Kora pulled her knees in. “What about my debt to you, then?”

“Why
did your family take in my son? Teach him mercy and fortitude along with magic?
How much good has he accomplished as a result, since his return to Herezoth?”

“More
good than I can name,” said Kora. She looked Vane’s mother in the eye. “I’m so
proud of him, he…. Laskenay, you know you have grandchildren?”

Laskenay’s
gaze had always held an appearance of strength, of cold composure, but that
faded as she said, “I know. Four of them.”

“I
could bring your son a message.”

“I’d
entrust you with words for him, but it…. It’s not the safest option. He might
deem you had dreamed them. Doubt your sanity.” Laskenay paused. “You shouldn’t
tell anyone what we’ve spoken here. This brief meeting is for you, and you
alone.

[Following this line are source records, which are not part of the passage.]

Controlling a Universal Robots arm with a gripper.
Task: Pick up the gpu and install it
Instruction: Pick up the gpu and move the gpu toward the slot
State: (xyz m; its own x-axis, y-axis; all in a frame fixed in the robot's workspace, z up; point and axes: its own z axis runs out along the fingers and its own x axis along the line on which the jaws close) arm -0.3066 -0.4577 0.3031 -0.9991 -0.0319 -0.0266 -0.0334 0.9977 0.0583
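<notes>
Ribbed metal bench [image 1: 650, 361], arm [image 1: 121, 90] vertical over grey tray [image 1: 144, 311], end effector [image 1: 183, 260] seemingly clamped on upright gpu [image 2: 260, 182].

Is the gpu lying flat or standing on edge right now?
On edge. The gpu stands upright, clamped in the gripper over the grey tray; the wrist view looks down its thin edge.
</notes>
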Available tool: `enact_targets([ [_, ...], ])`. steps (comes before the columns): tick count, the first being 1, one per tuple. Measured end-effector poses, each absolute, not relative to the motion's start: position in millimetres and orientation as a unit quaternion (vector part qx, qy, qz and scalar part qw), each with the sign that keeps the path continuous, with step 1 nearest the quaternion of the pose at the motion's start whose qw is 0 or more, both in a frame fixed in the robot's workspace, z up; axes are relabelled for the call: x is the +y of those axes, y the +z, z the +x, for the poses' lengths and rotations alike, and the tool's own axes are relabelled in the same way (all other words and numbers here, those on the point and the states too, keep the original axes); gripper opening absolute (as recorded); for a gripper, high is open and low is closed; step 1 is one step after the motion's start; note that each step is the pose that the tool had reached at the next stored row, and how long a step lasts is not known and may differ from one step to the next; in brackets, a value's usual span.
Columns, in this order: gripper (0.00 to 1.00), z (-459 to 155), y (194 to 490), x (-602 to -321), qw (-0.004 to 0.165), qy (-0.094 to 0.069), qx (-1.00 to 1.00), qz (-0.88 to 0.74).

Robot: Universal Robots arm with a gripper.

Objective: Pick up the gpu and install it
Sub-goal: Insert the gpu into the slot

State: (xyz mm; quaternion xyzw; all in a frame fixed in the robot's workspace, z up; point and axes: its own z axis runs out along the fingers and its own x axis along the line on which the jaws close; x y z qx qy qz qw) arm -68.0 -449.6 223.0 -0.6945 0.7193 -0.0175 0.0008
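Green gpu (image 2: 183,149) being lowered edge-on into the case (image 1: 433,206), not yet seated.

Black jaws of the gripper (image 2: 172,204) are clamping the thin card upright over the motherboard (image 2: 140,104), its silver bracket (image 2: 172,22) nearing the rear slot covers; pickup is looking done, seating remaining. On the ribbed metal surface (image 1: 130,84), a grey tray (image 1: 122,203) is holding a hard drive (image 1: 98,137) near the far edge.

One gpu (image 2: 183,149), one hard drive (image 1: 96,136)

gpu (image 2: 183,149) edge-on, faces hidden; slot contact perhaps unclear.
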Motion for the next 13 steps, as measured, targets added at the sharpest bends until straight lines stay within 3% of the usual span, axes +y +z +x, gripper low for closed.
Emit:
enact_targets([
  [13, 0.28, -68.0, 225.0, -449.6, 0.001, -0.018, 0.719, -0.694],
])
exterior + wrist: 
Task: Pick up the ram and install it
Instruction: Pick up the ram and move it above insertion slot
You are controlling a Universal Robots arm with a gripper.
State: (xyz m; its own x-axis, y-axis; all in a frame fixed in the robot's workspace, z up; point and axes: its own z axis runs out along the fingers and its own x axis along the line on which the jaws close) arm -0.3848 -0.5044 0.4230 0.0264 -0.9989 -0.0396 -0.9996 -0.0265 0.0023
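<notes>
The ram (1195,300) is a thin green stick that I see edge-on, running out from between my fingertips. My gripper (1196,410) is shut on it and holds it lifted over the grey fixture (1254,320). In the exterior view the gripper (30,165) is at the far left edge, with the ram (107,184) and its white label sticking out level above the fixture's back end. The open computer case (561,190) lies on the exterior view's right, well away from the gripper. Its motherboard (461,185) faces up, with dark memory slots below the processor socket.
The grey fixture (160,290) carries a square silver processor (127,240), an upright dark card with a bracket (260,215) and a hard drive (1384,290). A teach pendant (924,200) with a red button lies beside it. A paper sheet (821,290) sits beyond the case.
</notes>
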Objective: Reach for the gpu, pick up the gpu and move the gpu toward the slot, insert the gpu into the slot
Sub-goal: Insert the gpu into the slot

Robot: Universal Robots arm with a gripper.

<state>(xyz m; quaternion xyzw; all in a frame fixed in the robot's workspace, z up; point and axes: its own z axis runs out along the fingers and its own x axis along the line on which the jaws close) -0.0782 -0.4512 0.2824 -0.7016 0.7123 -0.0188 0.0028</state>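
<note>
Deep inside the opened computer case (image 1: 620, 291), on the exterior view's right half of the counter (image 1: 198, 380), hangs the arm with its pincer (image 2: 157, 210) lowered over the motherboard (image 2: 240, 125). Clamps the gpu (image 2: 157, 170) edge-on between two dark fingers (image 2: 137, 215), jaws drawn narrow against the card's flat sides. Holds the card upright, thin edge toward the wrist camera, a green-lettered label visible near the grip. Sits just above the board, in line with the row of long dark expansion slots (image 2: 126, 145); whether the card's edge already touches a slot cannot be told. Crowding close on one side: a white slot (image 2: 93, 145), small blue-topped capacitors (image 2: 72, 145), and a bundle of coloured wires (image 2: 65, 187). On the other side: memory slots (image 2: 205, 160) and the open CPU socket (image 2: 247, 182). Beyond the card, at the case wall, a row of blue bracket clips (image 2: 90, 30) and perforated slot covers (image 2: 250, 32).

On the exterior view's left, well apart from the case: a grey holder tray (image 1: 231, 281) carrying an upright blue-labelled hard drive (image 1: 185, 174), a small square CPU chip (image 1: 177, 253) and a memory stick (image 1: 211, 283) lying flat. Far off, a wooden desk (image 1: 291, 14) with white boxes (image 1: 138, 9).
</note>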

To answer your questions.”

Kora
whispered, “Why me? Of all the people in the kingdom, why me?”

“We
all enter the world to meet some goal. For some unique purpose no one else can
fulfill.”

“It
could never have been Sedder, then? I didn’t doom him grabbing that stone
before he could?”

Kora’s
ruby had changed Sedder’s life as much as hers. He’d only survived a month with
Laskenay and her group of rebels after he and Kora joined them.